Tuesday, May 18, 2004
Duke Energy kills Wythe County project
Natural gas costs have gone up since the facility was planned, and electricity has become more readily available.
Duke Public Affairs Director Kate Perez confirmed Monday that the company has pulled the plug on the project. "It is completely gone," she said.
The project had been hotly debated since Duke officials announced it more than three years ago, partly because of its location next to New River Trail State Park headquarters in the Foster Falls area.
The plant project also was controversial because it was going to draw water from an abandoned mine in Austinville to cool its turbines.
That water contains lead, cadmium and zinc, said Jeffrey Scott, executive director of the National Committee for the New River, one of several organizations opposing the project.
Scott said those contaminants could have been spread over the region in steam from the plant, though the Virginia Department of Environmental Quality issued an air permit for the Duke project earlier this year.
Perez said the proposed 620-megawatt plant had been a solid project when Duke officials announced it early in 2001, but the market for electricity has changed and so has Duke.
"We've been working on our overall corporate strategy for the last several months," Perez said. "We have some new management teams in place. ... We're dealing with some industry challenges that are just unprecedented."
The plant was to have used natural gas to heat water, generating steam to power an electricity-producing turbine. But natural gas costs have gone up since the facility was planned, and electricity has become more readily available to buyers.
Earlier this year, Duke announced an agreement to sell all eight of its power-generating plants in the Southeastern United States to KGen Partners LLC, owned by MatlinPatterson Global Opportunities Partners II, for $475 million. The two plants in Georgia, four in Mississippi and one each in Arkansas and Kentucky are powered by natural gas and have a combined total of more than 5,300 megawatts of capacity.
Perez said Duke took a loss on the sale, which is expected to be approved by regulatory agencies later this year, but the move is part of an overall strategy for a smaller and more focused merchant energy business.
The company is getting out of that business in the Southwest and concentrating on its other plants in the North, Midwest and West, she said, reducing its overall electricity generation by a third.
"It's just not a wise decision for us to build a plant in Virginia," Perez said, given all those changes.
Scott said the National Committee for the New River, which has had representatives testifying at all the public hearings on the plant, got a fax from attorneys for Duke saying the plant would not be built.
More than a dozen organizations like the New River group had a gathering at Foster Falls on May 8 and expressed concerns about the plant being next to the popular state park.
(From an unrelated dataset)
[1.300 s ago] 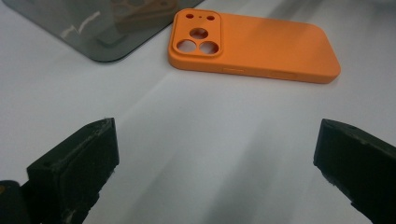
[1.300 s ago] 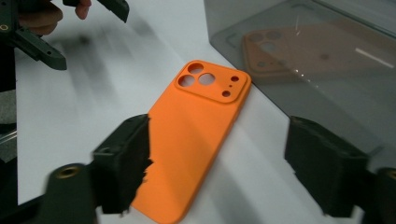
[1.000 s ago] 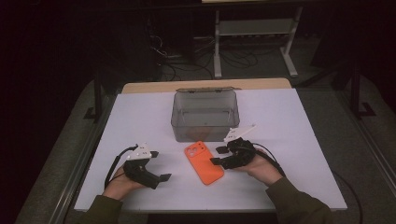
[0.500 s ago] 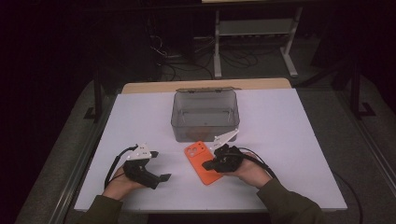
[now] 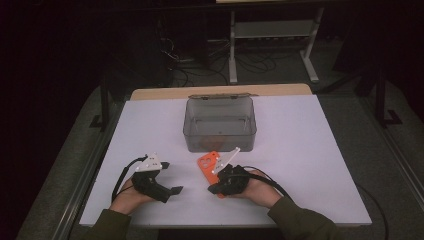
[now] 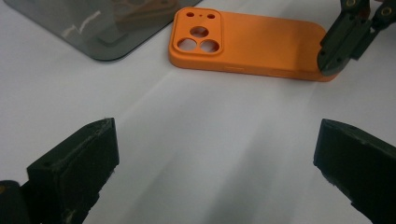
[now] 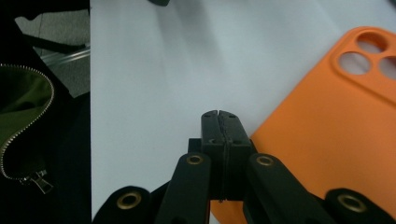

The Virginia State Corporation Commission also had expressed concerns about that, and the use of the water from the abandoned mine.
"It just didn't make sense. So that captured their attention," Scott said.
SCC Hearing Examiner Michael Thomas last year made a finding that the project was contrary to the public interest. Because there has not been a situation in Virginia where a company used water from an abandoned mine, he said, there are no federal or state agencies that would monitor or regulate it. And the plant's location next to the state park would be like dropping the lights and noise from the movie spaceship in "Close Encounters of the Third Kind" next to the recreation area, he wrote in his opinion.
Opposition from the various citizen groups may have helped delay the project long enough for the economic forces to get it called off, Scott said.
"The citizens of Wythe County came together and got organized," he said. "I think there were a lot of lessons learned."
The Wythe County Board of Supervisors and the Joint Industrial Development Authority of Wythe County, Wytheville and Rural Retreat supported the project, because of the potential revenue. So Duke's abandoning the project was not good news to them.
"We're not totally surprised, given the current status of the merchant power market out there," Alan Hawthorne, executive director of the Joint IDA, said Monday. "They're divesting themselves of that activity. They were one of the lead players a few years ago when the project was first proposed."